● What is required
Below is a listing; repeat exactly the lines from the one containing "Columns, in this" to the one containing "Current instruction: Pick", both included.

● Stored data

☆ ☆ ☆ ☆ ☆

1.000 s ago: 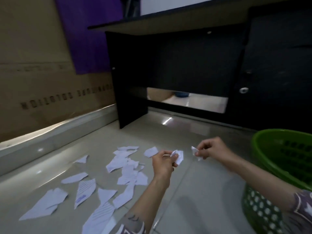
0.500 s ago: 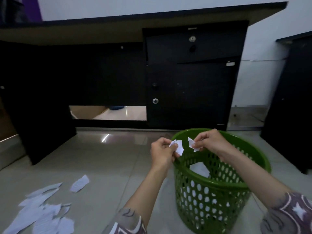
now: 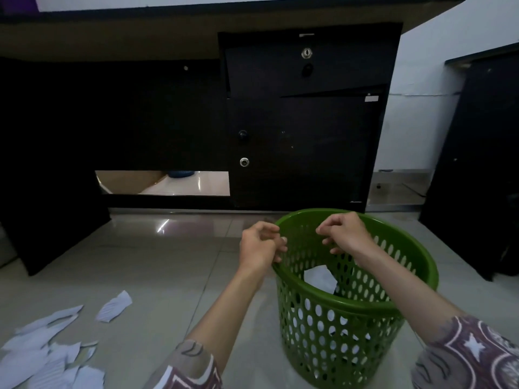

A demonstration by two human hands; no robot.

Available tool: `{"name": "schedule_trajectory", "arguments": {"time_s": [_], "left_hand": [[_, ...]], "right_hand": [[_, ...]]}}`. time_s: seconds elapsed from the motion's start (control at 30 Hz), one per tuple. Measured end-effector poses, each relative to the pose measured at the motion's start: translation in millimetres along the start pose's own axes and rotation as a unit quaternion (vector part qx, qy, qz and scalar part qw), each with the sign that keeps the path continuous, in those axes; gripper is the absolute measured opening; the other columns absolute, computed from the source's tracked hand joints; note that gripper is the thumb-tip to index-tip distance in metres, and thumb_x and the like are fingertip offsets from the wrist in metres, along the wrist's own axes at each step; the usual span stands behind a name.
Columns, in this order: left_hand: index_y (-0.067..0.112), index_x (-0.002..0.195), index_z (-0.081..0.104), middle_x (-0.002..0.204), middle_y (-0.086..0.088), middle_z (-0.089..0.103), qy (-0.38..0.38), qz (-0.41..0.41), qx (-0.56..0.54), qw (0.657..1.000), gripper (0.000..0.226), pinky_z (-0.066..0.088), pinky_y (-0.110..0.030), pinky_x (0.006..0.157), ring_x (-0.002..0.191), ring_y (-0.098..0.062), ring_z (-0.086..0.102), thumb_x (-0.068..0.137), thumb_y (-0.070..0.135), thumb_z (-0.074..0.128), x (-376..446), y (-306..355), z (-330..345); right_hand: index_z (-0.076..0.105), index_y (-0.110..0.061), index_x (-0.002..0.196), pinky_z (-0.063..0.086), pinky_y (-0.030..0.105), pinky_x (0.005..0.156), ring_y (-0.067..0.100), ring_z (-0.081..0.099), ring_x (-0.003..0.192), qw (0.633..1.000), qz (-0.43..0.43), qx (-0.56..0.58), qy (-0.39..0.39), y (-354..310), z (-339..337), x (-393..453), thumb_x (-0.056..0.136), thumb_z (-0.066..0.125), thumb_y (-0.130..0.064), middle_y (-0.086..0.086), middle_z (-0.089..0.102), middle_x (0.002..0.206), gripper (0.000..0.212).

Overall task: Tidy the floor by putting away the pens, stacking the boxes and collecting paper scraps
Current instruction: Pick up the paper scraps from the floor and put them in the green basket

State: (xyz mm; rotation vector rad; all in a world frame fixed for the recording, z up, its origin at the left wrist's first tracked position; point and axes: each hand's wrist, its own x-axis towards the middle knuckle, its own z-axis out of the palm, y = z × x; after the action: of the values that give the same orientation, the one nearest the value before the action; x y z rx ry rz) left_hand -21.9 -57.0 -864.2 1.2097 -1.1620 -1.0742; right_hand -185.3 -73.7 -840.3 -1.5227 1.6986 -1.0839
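A person's two bare hands hover at the rim of a round green plastic basket with perforated walls [image 3: 351, 329], which stands upright on a pale glossy tiled floor [image 3: 168, 262]. The left hand [image 3: 259, 245] sits at the basket's near-left edge, its fingers loosely curled and holding nothing, the fingertips overlapping the rim; whether they touch it cannot be told. The right hand [image 3: 344, 233] hangs over the basket's open mouth, fingers likewise loosely bent and empty. Both forearms reach in from the bottom of the frame, with patterned maroon-and-white sleeves [image 3: 471, 357] at the elbows.

Inside the basket, a torn white paper scrap [image 3: 320, 277] lies against the inner wall, and more white shows through the holes lower down. Well apart from the basket, at the lower left, a scatter of torn white lined paper scraps [image 3: 42, 352] lies on the floor, one piece [image 3: 113, 306] a little apart from the pile.

Behind the basket stands a dark wooden desk [image 3: 303, 130] with a keyed drawer and a cabinet door. A second dark cabinet [image 3: 477, 164] stands at the right.
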Motion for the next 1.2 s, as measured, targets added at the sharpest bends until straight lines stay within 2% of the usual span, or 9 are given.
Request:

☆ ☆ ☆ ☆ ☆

● Your response
Columns, in this order: left_hand: index_y (-0.067..0.112), index_x (-0.002..0.195), index_z (-0.081..0.104), middle_x (-0.002..0.204), middle_y (-0.086..0.088), middle_z (-0.089..0.103), qy (-0.38..0.38), qz (-0.41..0.41), qx (-0.56..0.54), qw (0.657..1.000), gripper (0.000..0.226), pinky_z (-0.066..0.088), pinky_y (-0.110..0.030), pinky_x (0.006..0.157), ring_x (-0.002..0.191), ring_y (-0.098..0.062), ring_z (-0.086..0.102), thumb_x (-0.068..0.137), thumb_y (-0.070..0.135), thumb_z (-0.074..0.128), x (-376..446), y (-306..355), z (-330..345); right_hand: index_z (-0.076..0.105), index_y (-0.110..0.061), index_x (-0.002..0.196), pinky_z (-0.063..0.086), pinky_y (-0.030..0.105), pinky_x (0.005..0.156), ring_y (-0.067..0.100), ring_z (-0.081..0.099), ring_x (-0.003..0.192), qw (0.633..1.000), qz (-0.43..0.43), qx (-0.56..0.58), qy (-0.39..0.39), y (-354..310), z (-339..337), x (-393..453), thumb_x (-0.056..0.136), thumb_z (-0.066..0.125), thumb_y (-0.130..0.064), middle_y (-0.086..0.086), middle_z (-0.089..0.102), middle_x (0.002..0.206), gripper (0.000..0.212).

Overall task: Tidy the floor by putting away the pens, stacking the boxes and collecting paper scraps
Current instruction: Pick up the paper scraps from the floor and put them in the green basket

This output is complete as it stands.